Joe Cole knew he needed more. Despite the success, cult following and reliability of being part of one of the U.K.’s most popular programs, “Peaky Blinders,” he was itching to spread his wings, and so he left last year. He had recently completed filming “A Prayer Before Dawn,” and preparing for the lead role meant having dinners and long heart-to-hearts in Liverpool with Billy Moore, a man who was freed from incarceration in a notoriously violent Thai prison through fighting in Muay Thai tournaments.
Cole’s portrayal of Moore finally arrives in theaters Aug. 10, and is out now on DirecTV. (The film had premiered at Cannes in 2017.)
The path to the role was nothing short of transformative, mentally and physically, for the 29-year-old English actor. Cole spent weeks running through the streets of Bangkok and practicing Muay Thai boxing in order to assume the physical might of Billy, and to be able to face off against his costars, real ex-prisoners and prison boxers.
“It just brought this level of authenticity that you wouldn’t be able to get with actors,” he says. “You can’t paint on those tattoos; you can’t paint on those scars. Those guys — the prisoner boxers, the ex-criminals, the transgender love interests — they all have life stories, and their bodies show that.”
He also began studying Thai, but upon arriving in Bangkok abandoned the language lessons for the sake of authenticity. “I was doing a lot of improvisation work with all the ex-prisoners, trying to kind of work out who was best for what roles. And what we figured out was that the less Thai I spoke and the less English those guys knew, the more interesting the interactions were, because we had to use body language and extreme facial gestures and physicality a lot more,” he says.
The pressure of portraying a living person — and one with such a weighty story — was eased knowing he was Moore’s first choice, Cole says. (Moore recognized him from the 2012 film “Offender”).
“Billy was a big advocate of me doing the part, playing him, which was amazing,” he says. “He’s banned from Thailand, so what that meant was we kind of had this big run-up of spending a lot of time together, and after that, I just kind of went on to spread my wings and do my own thing with it. And I think that kind of worked well in a way because then it takes on a life of its own.”
“What was amazing with Joe, like the real Billy Moore in fact, they both can be very masculine, violent and brutal, but also incredibly feminine, vulnerable and sensitive, almost sometimes with the innocence of a kid,” says the film’s director Jean-Stéphane Sauvaire. “Which is a great quality and incredible for an actor. Billy built his body as an armor, to defend himself in this prison environment, but inside there is a big heart.”
Since branching out from “Blinders,” Cole’s film credits include the Julia Roberts and Nicole Kidman film “Secret in Their Eyes” in 2015 and the 2017 Rodarte sisters’ “Woodshock.” Yet he was seeking out a prison film.

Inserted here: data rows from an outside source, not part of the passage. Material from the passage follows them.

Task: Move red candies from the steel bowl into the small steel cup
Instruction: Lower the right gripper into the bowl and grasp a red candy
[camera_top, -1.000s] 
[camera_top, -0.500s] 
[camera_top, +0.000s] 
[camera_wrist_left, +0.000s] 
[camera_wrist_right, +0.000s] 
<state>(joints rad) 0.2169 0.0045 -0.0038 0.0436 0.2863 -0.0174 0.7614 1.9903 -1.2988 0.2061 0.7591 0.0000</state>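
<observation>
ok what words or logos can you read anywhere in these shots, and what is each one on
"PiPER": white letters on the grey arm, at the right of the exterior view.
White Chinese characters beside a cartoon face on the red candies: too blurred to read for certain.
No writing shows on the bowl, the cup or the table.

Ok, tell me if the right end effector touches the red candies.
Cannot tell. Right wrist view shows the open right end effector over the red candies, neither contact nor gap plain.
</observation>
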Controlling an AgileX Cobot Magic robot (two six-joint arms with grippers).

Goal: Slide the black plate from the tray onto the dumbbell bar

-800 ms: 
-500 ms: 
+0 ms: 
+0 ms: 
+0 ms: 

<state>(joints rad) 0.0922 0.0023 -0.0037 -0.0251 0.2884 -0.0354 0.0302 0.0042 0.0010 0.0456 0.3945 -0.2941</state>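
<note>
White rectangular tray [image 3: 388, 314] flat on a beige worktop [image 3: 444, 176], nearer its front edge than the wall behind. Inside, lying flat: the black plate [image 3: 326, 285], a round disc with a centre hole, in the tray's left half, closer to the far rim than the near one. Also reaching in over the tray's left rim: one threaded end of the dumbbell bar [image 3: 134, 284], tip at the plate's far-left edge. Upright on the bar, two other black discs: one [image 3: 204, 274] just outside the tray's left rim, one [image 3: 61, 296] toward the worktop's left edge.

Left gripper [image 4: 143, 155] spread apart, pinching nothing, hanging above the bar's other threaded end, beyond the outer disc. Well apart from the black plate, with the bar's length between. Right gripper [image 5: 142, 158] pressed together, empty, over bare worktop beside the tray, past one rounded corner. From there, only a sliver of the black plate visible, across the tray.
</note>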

“Prison movies are kind of the seminal films and projects in certain actors’ careers, like Tom Hardy in ‘Bronson’ or Michael Fassbender in ‘Hunger,’ or ‘Un Prophète,’” he says. “These films are so all-encompassing for an actor, and they require so much — physically as well as kind of the mental side of it. I just thought it was a real gift, so I guess unconsciously I was chasing a film like this.”
Cole was raised in South London, then the Isle of Man, and found his way into acting after failing to get the grades he needed to attend university.
“I retook my A-levels, and I went back to my old school, and was in my brother’s year. And all my friends were around the U.K. at various universities, and I was back there, and I was selling carpets and I had a bit of a bad breakup and things like that,” Cole says. “And then I had this sort of moment of kind of clarity where I was like, ‘Do I really want to be this guy who’s getting into trouble?’ And then I did the National Youth Theatre, and I met a director there, and I got an agent working. But it came from a place of probably feeling sorry for myself and a bit of insecurity of not really knowing my place in the world. And I didn’t get the grades I needed to go to university, so my back was against the wall and I had to kind of find something I enjoyed. And that was acting.”
Leaving the security of “Peaky Blinders,” then, seems to be paying off for him in folds.
“It’s only when you do interviews you have to think about these things, but looking back, since I was in my early teens doing plays at Hollyfield School in South London, it was just a very cathartic thing,” he says of chasing roles. “And I just felt like I could lose myself in a role quite easily. It came quite naturally, being able to channel my emotion into a character.”